En outre, elle permettrait d’affirmer un nouveau cycle, avec un État garant des droits, de la redistribution et de la justice sociale.
Epilogue : un intermède de « monstres »
Gramsci disait que « la crise consiste précisément dans le fait que l’ancien monde n’a pas fini de mourir et que le nouveau n’a pas fini de naître », et que dans cet interrègne, des monstres émergent.
Précisément, aujourd’hui, au Pérou, de dangereuses « monstruosités » sont à la parade.
On remarque, par exemple, la montée de l’ultra-droite réactionnaire, raciste et violente, à l’image de Bolsonaro au Brésil ou de Vox en Espagne. Si, pour le second tour, les (néo)libéraux et les ultra-droitiers ont coïncidé en soutenant le fujimorisme, ils prennent à nouveau leurs distances.

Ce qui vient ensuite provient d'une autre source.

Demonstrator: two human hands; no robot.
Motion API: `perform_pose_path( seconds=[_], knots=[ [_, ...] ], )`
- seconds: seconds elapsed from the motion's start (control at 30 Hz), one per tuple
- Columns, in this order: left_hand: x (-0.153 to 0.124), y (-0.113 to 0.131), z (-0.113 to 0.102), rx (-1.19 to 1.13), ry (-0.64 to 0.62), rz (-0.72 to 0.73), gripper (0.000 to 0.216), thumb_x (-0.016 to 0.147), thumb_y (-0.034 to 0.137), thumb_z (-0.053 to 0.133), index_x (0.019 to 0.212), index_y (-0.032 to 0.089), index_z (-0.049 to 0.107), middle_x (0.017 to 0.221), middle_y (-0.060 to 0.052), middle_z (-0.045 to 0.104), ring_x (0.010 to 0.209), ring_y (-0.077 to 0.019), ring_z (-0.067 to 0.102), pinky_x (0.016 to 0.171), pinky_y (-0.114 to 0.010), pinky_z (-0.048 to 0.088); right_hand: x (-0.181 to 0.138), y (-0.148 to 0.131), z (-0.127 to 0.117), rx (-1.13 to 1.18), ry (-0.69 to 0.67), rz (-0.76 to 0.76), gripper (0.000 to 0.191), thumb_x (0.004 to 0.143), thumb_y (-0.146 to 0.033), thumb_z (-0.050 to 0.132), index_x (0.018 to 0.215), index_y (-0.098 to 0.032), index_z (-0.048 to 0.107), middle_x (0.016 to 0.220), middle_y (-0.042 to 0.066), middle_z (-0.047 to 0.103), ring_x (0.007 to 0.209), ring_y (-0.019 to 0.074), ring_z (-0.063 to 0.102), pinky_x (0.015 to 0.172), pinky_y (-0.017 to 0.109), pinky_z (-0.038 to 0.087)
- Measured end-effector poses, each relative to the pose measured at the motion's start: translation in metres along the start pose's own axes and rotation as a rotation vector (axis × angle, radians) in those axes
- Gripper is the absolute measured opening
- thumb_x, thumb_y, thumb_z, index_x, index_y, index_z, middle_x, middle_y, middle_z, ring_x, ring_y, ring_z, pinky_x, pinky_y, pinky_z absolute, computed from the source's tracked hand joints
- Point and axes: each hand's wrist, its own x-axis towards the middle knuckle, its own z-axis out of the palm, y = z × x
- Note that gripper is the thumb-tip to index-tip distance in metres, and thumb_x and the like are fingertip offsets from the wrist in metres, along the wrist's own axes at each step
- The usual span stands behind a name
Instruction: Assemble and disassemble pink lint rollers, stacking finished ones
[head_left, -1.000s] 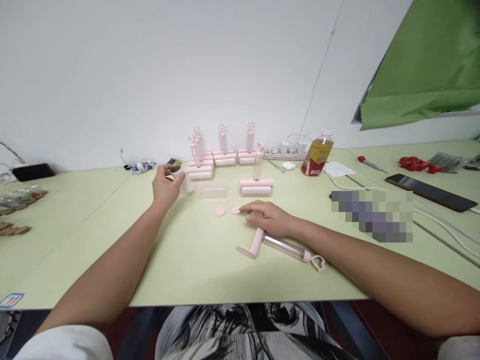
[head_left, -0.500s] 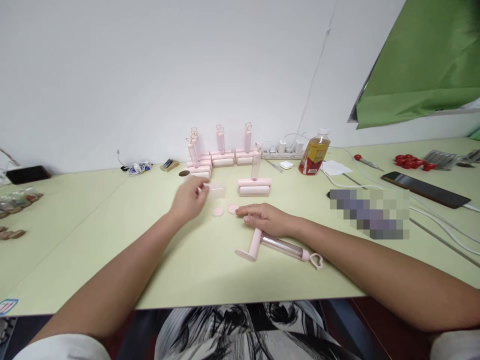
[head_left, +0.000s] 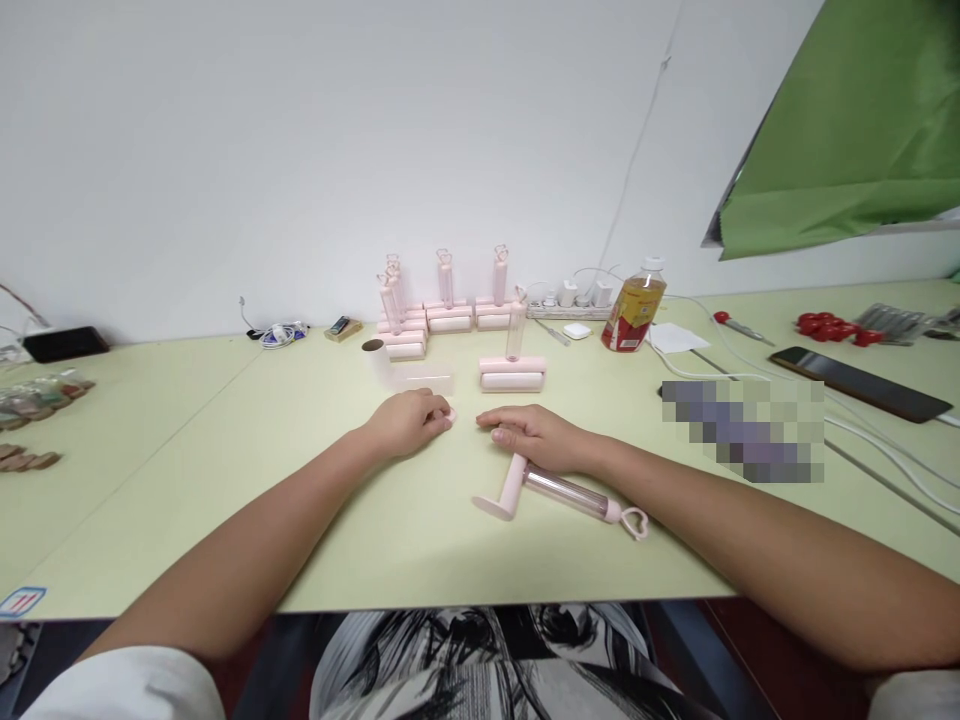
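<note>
My left hand (head_left: 410,420) rests on the table with its fingers curled over a small pink disc (head_left: 448,415); only the disc's edge shows. My right hand (head_left: 534,437) lies beside it, fingers closed on a second small pink disc that is mostly hidden. A pink roller handle with a clear tube and heart end (head_left: 559,491) lies just under my right wrist. Behind my hands stand a clear plastic cover (head_left: 424,378), a white roll with a dark core (head_left: 377,358), and an assembled pink lint roller (head_left: 513,370).
Several more pink lint rollers (head_left: 444,308) stand in a row at the wall. A drink bottle (head_left: 634,305), a power strip (head_left: 570,305), cables, a black phone (head_left: 862,385) and red parts (head_left: 832,326) lie to the right. Small items sit at the far left (head_left: 37,390).
My left hand set down the white roll at the back left, then came forward and closed over the left pink disc. My right hand stayed put.
</note>
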Motion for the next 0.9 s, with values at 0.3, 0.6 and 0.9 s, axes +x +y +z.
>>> perform_pose_path(
  seconds=[0.3,0.6,0.9],
  knots=[
    [-0.004,0.0,-0.006,-0.021,0.068,-0.046,0.033,0.09,0.045,0.047,0.094,0.022,0.07,0.087,-0.005,0.066,0.071,-0.0191,0.058,0.064,-0.031,0.04,-0.024,-0.041,-0.039,-0.369,0.026,0.198,0.037,0.083,-0.054,0.063,0.07,-0.019,0.063,0.065,0.002,0.062,0.058,0.0154,0.052,0.054,0.028,0.036],
    [-0.012,0.03,-0.007,-0.449,0.046,-0.092,0.039,0.09,0.049,0.05,0.068,0.018,0.057,0.064,0.0,0.055,0.057,-0.012,0.045,0.054,-0.026,0.032,-0.028,-0.043,-0.021,-0.309,-0.109,-0.056,0.012,0.079,-0.024,0.061,0.07,-0.019,0.053,0.064,-0.002,0.052,0.056,0.0112,0.044,0.051,0.024,0.03],
    [-0.021,0.063,-0.007,-1.098,-0.242,0.044,0.033,0.083,0.047,0.067,0.085,0.015,0.06,0.069,0.0,0.059,0.058,-0.0101,0.055,0.057,-0.024,0.045,-0.024,-0.032,-0.01,-0.182,0.118,-0.31,0.021,0.088,-0.037,0.064,0.091,-0.018,0.056,0.08,0.003,0.059,0.068,0.0137,0.05,0.061,0.025,0.039]
  ],
)
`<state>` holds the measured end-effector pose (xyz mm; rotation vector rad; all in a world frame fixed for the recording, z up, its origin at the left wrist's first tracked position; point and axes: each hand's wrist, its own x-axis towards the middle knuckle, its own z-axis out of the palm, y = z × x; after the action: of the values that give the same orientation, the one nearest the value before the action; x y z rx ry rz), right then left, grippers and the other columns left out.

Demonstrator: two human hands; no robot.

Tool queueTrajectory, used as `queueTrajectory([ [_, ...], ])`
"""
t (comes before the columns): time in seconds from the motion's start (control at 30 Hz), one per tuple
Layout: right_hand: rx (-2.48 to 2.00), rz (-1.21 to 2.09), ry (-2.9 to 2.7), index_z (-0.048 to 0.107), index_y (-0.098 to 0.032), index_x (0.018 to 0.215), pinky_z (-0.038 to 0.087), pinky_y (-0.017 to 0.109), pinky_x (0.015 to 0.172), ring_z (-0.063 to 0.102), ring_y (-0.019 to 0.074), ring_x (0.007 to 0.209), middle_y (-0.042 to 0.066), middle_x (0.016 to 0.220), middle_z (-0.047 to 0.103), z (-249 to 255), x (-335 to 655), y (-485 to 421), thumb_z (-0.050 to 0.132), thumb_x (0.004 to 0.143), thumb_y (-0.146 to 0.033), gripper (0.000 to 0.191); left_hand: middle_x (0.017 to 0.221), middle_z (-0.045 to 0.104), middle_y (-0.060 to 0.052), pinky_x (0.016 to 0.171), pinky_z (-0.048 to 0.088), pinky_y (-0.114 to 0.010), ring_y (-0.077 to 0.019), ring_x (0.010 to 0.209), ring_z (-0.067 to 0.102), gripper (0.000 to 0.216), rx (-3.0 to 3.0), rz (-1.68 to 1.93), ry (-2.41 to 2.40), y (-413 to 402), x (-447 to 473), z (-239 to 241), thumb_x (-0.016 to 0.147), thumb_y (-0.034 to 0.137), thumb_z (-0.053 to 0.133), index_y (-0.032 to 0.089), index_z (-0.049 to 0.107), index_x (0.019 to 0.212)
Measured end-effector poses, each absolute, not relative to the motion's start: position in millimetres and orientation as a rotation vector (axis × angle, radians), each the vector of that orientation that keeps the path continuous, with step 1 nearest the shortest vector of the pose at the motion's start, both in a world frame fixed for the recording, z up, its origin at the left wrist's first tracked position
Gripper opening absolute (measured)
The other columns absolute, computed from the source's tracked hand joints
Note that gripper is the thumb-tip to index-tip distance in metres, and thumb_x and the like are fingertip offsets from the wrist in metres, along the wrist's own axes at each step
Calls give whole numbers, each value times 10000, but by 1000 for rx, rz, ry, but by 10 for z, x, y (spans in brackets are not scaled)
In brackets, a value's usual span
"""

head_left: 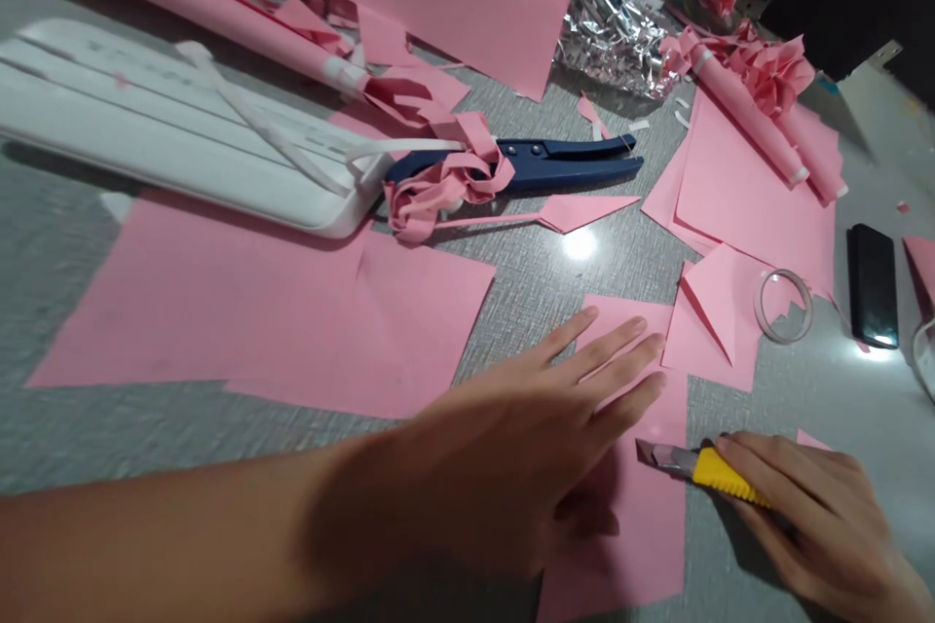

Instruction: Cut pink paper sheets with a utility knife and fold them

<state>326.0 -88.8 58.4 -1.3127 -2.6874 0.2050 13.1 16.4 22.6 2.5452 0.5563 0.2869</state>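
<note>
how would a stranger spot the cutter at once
On the grey table, find the pink sheet under the spread left hand. At that sheet's right edge, the right hand grips the cutter, blade pointing left. Its yellow handle sets it apart from the dark blue tool.

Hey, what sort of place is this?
Probably a papercraft work table: the right hand holds a yellow utility knife, the left hand rests on a pink sheet, and flower-like pink paper pieces lie near crumpled foil.
</note>
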Motion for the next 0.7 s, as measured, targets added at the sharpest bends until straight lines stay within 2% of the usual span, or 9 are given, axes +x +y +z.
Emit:
queueTrajectory([
  [0.27,-1316,185,-2713,712,-167,1309,621,261,762,822,165,872,83,1094,856,605,3235,-869,506,1135,-151,270,1782,384,-220,1390,258,-597,-369,1698,279,833,2527,241,521,184,135,233,947,403,711,60,444,1657],
  [0.5,-1358,174,-2720,698,-155,1320,608,256,719,832,164,877,81,1084,861,689,3156,-836,477,1158,-179,275,1764,423,-214,1392,268,-581,-362,1686,316,775,2506,271,520,173,123,247,936,359,694,61,492,1622],
  [0.7,-1364,158,-2763,689,-162,1338,596,264,690,841,165,875,63,1098,867,749,3152,-834,431,1188,-204,301,1749,454,-191,1403,234,-557,-337,1690,311,768,2518,300,537,178,121,236,985,407,716,72,481,1635],
])
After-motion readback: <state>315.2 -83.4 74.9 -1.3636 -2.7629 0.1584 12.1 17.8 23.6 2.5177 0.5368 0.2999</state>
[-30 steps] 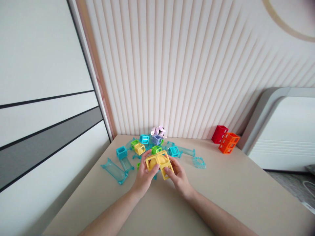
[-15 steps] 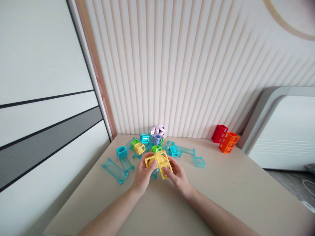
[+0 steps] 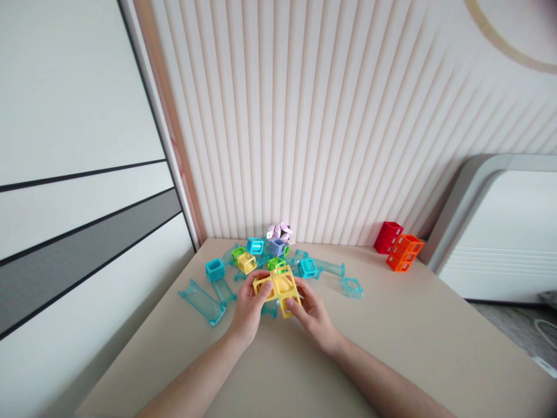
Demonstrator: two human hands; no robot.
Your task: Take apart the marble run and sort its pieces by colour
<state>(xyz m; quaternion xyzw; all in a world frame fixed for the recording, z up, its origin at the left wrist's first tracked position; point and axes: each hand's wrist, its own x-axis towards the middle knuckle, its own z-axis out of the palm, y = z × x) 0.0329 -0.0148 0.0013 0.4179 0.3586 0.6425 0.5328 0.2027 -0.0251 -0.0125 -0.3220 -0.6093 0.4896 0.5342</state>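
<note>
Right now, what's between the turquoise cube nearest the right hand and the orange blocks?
The head view shows a clear blue piece, then tabletop; a blue ring lies nearer the camera.

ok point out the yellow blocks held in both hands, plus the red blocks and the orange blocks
held yellow blocks (image 3: 284, 283): head view, on the rounded panel near the middle
red blocks (image 3: 386, 237): head view, on the solid side
orange blocks (image 3: 403, 254): head view, on the frame near the middle
</note>
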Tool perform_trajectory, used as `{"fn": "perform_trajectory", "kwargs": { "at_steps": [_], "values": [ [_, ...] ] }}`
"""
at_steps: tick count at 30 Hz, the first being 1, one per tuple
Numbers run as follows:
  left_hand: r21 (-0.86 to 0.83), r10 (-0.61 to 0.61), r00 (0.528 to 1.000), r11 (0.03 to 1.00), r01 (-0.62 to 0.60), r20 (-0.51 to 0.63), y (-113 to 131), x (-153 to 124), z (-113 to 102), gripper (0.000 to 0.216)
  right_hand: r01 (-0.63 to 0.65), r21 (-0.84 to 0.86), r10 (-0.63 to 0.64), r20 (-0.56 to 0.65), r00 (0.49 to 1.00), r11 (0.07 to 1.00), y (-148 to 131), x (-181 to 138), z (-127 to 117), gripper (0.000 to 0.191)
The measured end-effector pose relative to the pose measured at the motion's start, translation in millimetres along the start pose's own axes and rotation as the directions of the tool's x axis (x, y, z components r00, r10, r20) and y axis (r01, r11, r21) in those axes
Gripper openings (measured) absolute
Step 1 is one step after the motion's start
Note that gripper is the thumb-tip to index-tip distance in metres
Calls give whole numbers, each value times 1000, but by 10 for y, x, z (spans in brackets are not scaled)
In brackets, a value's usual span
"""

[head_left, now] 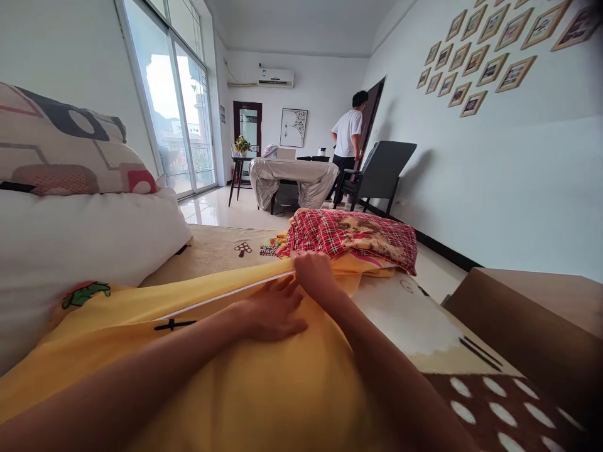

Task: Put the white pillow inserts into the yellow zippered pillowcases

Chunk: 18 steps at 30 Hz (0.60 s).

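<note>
A yellow duvet cover (264,383) spreads over the bed in front of me, with a white zipper-like strip (226,293) running along its opening. My left hand (276,311) lies flat on the cloth just below that strip, fingers spread. At the strip's far right end, my right hand (311,270) is closed in a fist around the cover's edge; whether it also pinches a zipper pull is hidden. Right behind this fist lies a folded red plaid blanket (315,231) with a dog picture on it.
White bedding (94,232) and a patterned pillow (61,144) are piled at the left. A brown box (532,307) stands at the right. Beyond the bed are a plastic-covered table (273,167), a dark chair (384,172) and a person (348,135) facing away.
</note>
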<state>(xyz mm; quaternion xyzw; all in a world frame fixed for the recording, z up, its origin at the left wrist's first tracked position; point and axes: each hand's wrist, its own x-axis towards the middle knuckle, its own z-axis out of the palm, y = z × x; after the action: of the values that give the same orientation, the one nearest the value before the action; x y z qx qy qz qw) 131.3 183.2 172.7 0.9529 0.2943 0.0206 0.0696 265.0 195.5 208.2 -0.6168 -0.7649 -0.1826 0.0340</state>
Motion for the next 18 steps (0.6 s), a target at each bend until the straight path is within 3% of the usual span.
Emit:
{"fn": "perform_trajectory", "kwargs": {
  "at_steps": [4, 9, 12, 15, 18],
  "values": [
    [7, 18, 1000, 1000, -18, 8, -18, 239, 168, 66, -65, 47, 62, 58, 996, 997, 126, 28, -25, 35],
    [-3, 25, 1000, 1000, -25, 19, -46, 266, 348, 62, -86, 98, 64, 206, 976, 991, 122, 134, -20, 24],
    [-40, -15, 1000, 999, 14, -25, -125, 269, 351, 61, -191, 150, 171, 138, 976, 970, 89, 70, 73, 30],
    [-91, -183, 973, 981, 171, -143, -212, 334, 392, 54, -293, 335, 304, 21, 952, 895, 99, -18, 240, 34],
    [-102, -277, 951, 959, 264, -136, -283, 456, 474, 47, -204, 558, 287, -64, 956, 804, 166, -12, 437, 40]
  ]
}}
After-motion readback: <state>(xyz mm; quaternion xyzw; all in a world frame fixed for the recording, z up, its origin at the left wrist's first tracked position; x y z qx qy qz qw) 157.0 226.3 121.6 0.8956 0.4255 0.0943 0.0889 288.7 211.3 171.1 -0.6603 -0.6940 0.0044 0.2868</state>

Keiko est usée, compliquée par ses liens avec Vladimiro Montesinos, qui est réapparu de prison en se coordonnant par téléphone pour modifier le résultat des élections.
Face à la confusion des (néo)libéraux qui ont hypothéqué leur destin au fujimorisme, le secteur le plus renforcé est l’ultra-droite dirigée par Rafael López Aliaga, qui s’accumule dans les classes supérieures et les secteurs urbains populaires de Lima, se nourrissant du conservatisme et de la belligérance anti-gauche exacerbée pendant la campagne.
De l’autre côté, on trouve une société tendue et une atmosphère raréfiée, attisée par le fujimorisme et ses alliés.
Parallèlement aux mobilisations massives des partisans de Castillo et du Fujimorisme qui ont eu lieu pendant trois semaines consécutives, il y a eu des actions violentes de harcèlement contre les autorités électorales, des lettres appelant à un coup d’État par d’anciens militaires, des attaques contre des ronderos et des enseignants, et enfin l’agression physique contre le chef de l’ONPE.
Dans tout cela, les médias ont joué un rôle désastreux : c’est le cas du groupe El Comercio, qui a complètement subordonné sa ligne éditoriale au fujimorisme, ou de la chaîne de télévision Willax, avec sa machinerie de fake news, de terruqueo et de diffamations.
Les réseaux sociaux ont également fonctionné comme un bastion de la désinformation, étant fonctionnels aux matrices d’opinion imposées par les groupes de pouvoir pour délégitimer le triomphe de Castillo.
Ouvrir la voie à un processus de transformation est une tâche difficile. Le succès dépendra en grande partie de la volonté et de l’articulation des acteurs politiques au pouvoir, en gérant les alliances et les contrepoids avec d’autres secteurs démocratiques, mais surtout en visant à consolider une base politique et sociale pour soutenir et défendre ces changements.
Dans une société comme celle du Pérou, avec des partis politiques faibles, un tissu social fragmenté et des mafias enracinées dans l’appareil public, les actions de l’État seront fondamentales pour démanteler les structures néolibérales (par exemple, dans la gestion des ressources naturelles, la réforme fiscale ou le système de retraite des AFP). Mais l’action de l’État sera insuffisante si elle se fait sur le dos des personnes qui ont voté pour le changement. Il sera donc essentiel d’impliquer les citoyens et leurs différentes organisations – qu’il s’agisse de communautés paysannes, de peuples indigènes, d’organisations de quartier, d’associations commerciales ou autres – afin qu’ils s’engagent dans la défense de leurs droits.